Karuaihe-Upi said many people make the mistake of falling in love too soon and moving in together too soon without understanding what it means to commit.
“Some people get married and still want to act like they are single. Getting married is becoming “We” and not “I”. When you are single your level of accord ability and tolerance is higher. You think about yourself but when you get married you must take your partner into consideration,” he said.
One of the things to consider before tying the knot, Karuaihe-Upi added, is making a commitment, while clarifying intentions is key to a healthy marriage.
“Intentions need to be clear, get to know each other’s weakness, strengths, goals, background, and complement each other. If you don’t know where the person is going in life, how will you be able to marry that person?” queried Karuaihe-Upi.
He also said that money is one of the main causes of divorce; which should not be the case because if couples address this and know each other’s feelings in terms of money it can be avoided.
“People need to understand their own relationship with money, spending of money, so that none of them feel advantaged or disadvantaged. Whether getting married in community of property or not, they need to have a clear understanding of who they are in terms of money,” he advised.
Regarding mistakes before getting into marriage the relationship expert said people should expand dating by adding loyalty, faithfulness, and keeping and maintaining a relationship.
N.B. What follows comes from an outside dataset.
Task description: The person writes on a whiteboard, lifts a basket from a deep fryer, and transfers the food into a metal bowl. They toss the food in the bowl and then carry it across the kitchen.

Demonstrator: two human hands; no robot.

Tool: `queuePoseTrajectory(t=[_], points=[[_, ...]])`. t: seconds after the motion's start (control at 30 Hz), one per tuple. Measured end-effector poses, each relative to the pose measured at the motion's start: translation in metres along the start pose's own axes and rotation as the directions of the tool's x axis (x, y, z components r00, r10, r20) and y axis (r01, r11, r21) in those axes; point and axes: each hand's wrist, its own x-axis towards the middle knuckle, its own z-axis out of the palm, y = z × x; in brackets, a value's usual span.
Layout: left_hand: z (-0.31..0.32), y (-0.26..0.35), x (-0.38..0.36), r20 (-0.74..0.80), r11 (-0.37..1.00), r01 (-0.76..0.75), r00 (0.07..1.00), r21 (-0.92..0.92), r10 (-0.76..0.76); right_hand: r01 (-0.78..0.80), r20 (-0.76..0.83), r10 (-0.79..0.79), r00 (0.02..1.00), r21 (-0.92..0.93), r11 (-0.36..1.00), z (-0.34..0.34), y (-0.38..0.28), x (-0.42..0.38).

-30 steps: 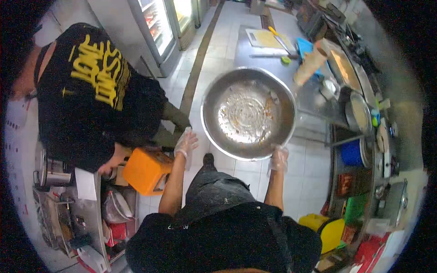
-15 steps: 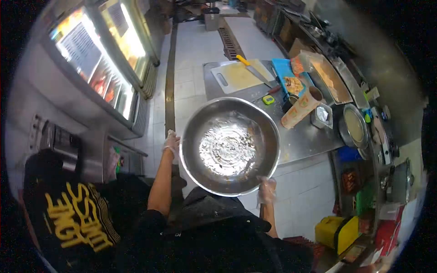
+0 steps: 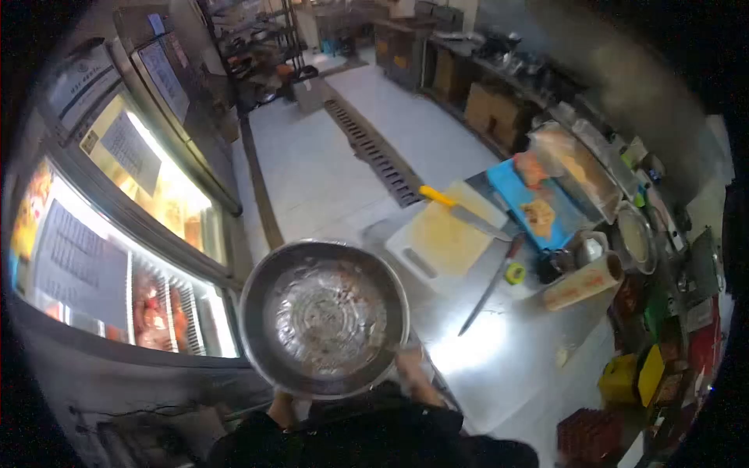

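A wide stainless steel bowl (image 3: 324, 312) is held out in front of my body, its inside facing up. The metal bottom shines as if wet, with some small dark specks. My right hand (image 3: 409, 366) grips the rim at the near right side and is blurred by motion. My left hand (image 3: 282, 407) holds the bowl from the near left, its fingers mostly hidden beneath the bowl. To the right of the bowl is a steel table (image 3: 499, 366), where a long dark rod-like tool (image 3: 485, 299) lies.
On the table are a white cutting board (image 3: 441, 242) with a yellow-handled knife (image 3: 460, 210), a blue tray (image 3: 538, 203) with food, and a wrap roll (image 3: 583, 282). Lit glass-door fridges (image 3: 94, 273) stand at left. A floor drain grate (image 3: 370, 148) runs ahead.
My view has turned and moved forward. The bowl, in both hands, now appears lower and further left, beside the fridges. The person in the black printed shirt at left is out of view.
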Motion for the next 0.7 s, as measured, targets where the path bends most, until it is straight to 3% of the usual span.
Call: queuePoseTrajectory(t=[0.03, 0.07, 0.13, 0.17, 0.2, 0.23, 0.27, 0.3, 0.33, 0.37, 0.43, 0.53, 0.57, 0.6, 0.63, 0.67, 0.7], points=[[-0.044, 0.021, -0.049, -0.036, 1.0, 0.016, 0.999, 0.01, -0.016, 0.331, 0.108, -0.317, 0.942, -0.441, 0.834, 0.016, -0.012, 0.008], [-0.048, 0.041, -0.047, -0.057, 1.0, 0.018, 0.998, 0.013, -0.017, 0.328, 0.122, -0.306, 0.944, -0.424, 0.844, 0.018, -0.036, 0.02], [-0.066, 0.086, -0.031, -0.061, 1.0, -0.003, 0.998, 0.026, 0.004, 0.141, 0.157, -0.097, 0.983, -0.305, 0.942, 0.01, -0.089, 0.07], [-0.071, 0.109, 0.015, -0.058, 0.999, -0.014, 0.998, 0.042, 0.016, 0.035, 0.181, 0.008, 0.984, -0.237, 0.971, 0.014, -0.105, 0.091], [-0.043, 0.137, 0.099, -0.043, 0.998, -0.033, 0.998, 0.056, 0.036, 0.101, -0.029, -0.099, 0.995, 0.079, 0.992, 0.046, -0.088, 0.114], [0.025, 0.18, 0.177, -0.031, 0.996, -0.053, 0.998, 0.072, 0.055, 0.225, -0.26, -0.133, 0.956, 0.366, 0.903, 0.052, -0.103, 0.134], [0.064, 0.211, 0.23, -0.018, 0.994, -0.07, 0.997, 0.086, 0.072, -0.058, 0.032, 0.052, 0.998, 0.258, 0.965, 0.045, -0.109, 0.161], [0.066, 0.232, 0.261, -0.009, 0.992, -0.078, 0.997, 0.097, 0.079, -0.069, 0.022, 0.065, 0.998, 0.276, 0.959, 0.05, -0.121, 0.186], [0.069, 0.253, 0.289, -0.001, 0.99, -0.088, 0.996, 0.111, 0.088, 0.064, -0.003, -0.064, 0.998, -0.094, 0.994, 0.054, -0.127, 0.209], [0.078, 0.269, 0.319, 0.012, 0.987, -0.106, 0.994, 0.123, 0.106, 0.181, 0.016, -0.195, 0.981, -0.453, 0.873, 0.058, -0.132, 0.235], [0.092, 0.309, 0.392, 0.051, 0.98, -0.153, 0.988, 0.127, 0.147, 0.179, 0.047, -0.178, 0.983, -0.463, 0.868, 0.072, -0.132, 0.286], [0.103, 0.331, 0.535, 0.083, 0.973, -0.206, 0.977, 0.104, 0.198, 0.081, -0.154, -0.162, 0.975, -0.432, 0.898, 0.093, -0.107, 0.386], [0.071, 0.322, 0.579, 0.257, 0.738, -0.442, 0.897, 0.51, 0.36, 0.06, -0.2, -0.153, 0.968, -0.406, 0.912, 0.102, -0.107, 0.413], [0.038, 0.327, 0.623, 0.481, 0.298, -0.613, 0.774, 0.732, 0.411, 0.044, -0.257, -0.155, 0.954, -0.392, 0.919, 0.095, -0.109, 0.45], [0.056, 0.346, 0.601, 0.475, 0.283, -0.598, 0.784, 0.75, 0.399, -0.041, -0.159, 0.016, 0.987, -0.154, 0.987, 0.08, -0.14, 0.477], [0.092, 0.375, 0.577, -0.015, 0.765, -0.167, 0.974, 0.623, 0.225, -0.188, -0.001, 0.189, 0.982, 0.09, 0.978, 0.044, -0.184, 0.487], [0.132, 0.417, 0.542, -0.381, 0.957, 0.247, 0.908, 0.152, -0.174, -0.21, -0.092, 0.22, 0.971, 0.111, 0.971, 0.002, -0.236, 0.495]])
To keep the spark alive Karuaihe-Upi, who also offers marital counselling, said people should not stop doing what they were accustomed to doing before they got married.
“Have fun, sex, go on dates to make the relationship joyful and make sure you get premarital counselling,” he recommended.
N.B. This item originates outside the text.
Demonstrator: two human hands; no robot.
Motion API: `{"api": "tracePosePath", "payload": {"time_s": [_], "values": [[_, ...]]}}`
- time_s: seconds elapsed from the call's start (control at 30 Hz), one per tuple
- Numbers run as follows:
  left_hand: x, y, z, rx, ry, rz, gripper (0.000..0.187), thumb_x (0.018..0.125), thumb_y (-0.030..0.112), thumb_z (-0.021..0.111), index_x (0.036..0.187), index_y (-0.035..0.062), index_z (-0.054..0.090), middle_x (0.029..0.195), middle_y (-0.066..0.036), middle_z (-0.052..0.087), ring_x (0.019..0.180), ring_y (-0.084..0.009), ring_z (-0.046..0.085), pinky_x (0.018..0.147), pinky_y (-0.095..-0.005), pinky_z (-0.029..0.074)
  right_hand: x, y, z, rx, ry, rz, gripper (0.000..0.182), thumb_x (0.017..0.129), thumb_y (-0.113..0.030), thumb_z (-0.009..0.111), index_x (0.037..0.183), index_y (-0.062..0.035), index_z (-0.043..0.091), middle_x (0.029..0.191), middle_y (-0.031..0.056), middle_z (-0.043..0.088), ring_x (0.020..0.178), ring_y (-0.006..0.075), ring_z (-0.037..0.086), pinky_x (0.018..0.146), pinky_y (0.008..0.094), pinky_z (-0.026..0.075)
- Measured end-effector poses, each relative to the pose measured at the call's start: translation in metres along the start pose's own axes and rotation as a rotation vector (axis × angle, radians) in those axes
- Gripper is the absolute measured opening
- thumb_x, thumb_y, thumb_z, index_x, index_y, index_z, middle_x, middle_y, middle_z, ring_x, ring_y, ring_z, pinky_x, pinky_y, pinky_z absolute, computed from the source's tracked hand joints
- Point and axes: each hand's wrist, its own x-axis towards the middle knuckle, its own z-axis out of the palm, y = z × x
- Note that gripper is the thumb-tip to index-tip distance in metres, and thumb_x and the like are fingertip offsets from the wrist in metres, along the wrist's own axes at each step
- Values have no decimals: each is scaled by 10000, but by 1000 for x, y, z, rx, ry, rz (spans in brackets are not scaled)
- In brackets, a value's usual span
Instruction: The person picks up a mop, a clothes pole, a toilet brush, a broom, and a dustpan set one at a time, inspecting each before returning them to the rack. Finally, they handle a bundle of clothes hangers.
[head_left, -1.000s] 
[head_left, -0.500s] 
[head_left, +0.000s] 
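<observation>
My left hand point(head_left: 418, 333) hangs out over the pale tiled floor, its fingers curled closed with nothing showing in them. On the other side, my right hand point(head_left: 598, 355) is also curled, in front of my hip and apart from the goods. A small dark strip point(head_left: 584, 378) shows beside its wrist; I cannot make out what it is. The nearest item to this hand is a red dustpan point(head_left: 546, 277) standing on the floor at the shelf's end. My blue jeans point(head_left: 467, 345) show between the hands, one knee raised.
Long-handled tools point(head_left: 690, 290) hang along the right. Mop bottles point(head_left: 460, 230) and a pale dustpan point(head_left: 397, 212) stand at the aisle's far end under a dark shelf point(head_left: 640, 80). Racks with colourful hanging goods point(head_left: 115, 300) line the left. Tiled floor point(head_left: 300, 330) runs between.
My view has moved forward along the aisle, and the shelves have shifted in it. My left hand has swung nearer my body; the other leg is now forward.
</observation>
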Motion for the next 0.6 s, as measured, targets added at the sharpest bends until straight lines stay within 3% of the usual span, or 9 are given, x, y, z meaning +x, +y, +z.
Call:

Here are our top four tips to happily ever after:
1. Commitment to the relationship – You want to know that you and your partner are on the same team and that he/she will be there for you, no matter what.
2. Communication skills – Poor communication is the number one reason that couples come into therapy. Either they do not know how to talk to one another, do not feel heard, or have no conflict resolution skills. Learn how to talk to one another with love and respect, letting go of the need to be right. Let the relationship win.
3. Laughter… a good sense of humour – The ability to laugh will get you through many difficult situations. There are some arguments that cannot be resolved. Your love for one another and a good sense of humour are a must in those situations.
4. Create a vision for your marriage – What is your dream? What are your expectations for this union? Write them down and share them with one another. In times of distress, take out your vision and remember the fun you had creating it together. At the very least it will ease the tension.
When you marry you are creating a union that you and your partner get to define. Make sure you spend as much time and effort ensuring the success of your relationship before getting married.